16. The battery conditioning optimization method of claim 11, further comprising:
adjusting a data collection and processing cycle according to a driving section during driving or an event that occurs, wherein the battery temperature over time is forecasted by repeating a process of forecasting of temperature after a predetermined time by using data during immediately previous predetermined timestamps at a current time point, and forecasting of temperature after a predetermined time by using data during immediately previous predetermined timestamps with respect to a time point after the predetermined time.
17. The battery conditioning optimization method of claim 11, wherein collecting the driving data is carried out using an artificial intelligence model trained using various driving data.

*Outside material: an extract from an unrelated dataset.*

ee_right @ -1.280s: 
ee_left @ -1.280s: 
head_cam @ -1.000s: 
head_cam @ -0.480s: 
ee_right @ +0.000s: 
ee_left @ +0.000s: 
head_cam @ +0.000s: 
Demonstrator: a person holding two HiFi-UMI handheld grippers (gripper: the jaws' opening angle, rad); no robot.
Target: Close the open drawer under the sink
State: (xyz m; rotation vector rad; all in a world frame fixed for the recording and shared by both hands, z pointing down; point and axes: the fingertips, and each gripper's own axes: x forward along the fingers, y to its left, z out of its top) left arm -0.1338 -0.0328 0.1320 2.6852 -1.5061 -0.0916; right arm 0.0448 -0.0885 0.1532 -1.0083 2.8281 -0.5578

18. The battery conditioning optimization method of claim 11, wherein cooling the battery or raising the temperature of the battery is performed when a charging station is set in a navigation system as a destination.
19. The battery conditioning optimization method of claim 11, wherein the driving data includes driver's driving characteristics, road conditions, and environmental factors.
20. A non-transitory computer readable medium containing program instructions executed by a processor, the computer readable medium comprising:
program instructions that collect in real time driving data that affects driving conditions of a vehicle, analyze the collected driving data, and determine the driving conditions;
program instructions that monitor a current temperature and a state of a battery, forecast battery temperature changes based on the current temperature and the state of the battery and information on the driving conditions, and determine whether to control the temperature of the battery based on the predicted battery temperature changes; and
program instructions that cool the battery or raise the temperature of the battery, according to the determination.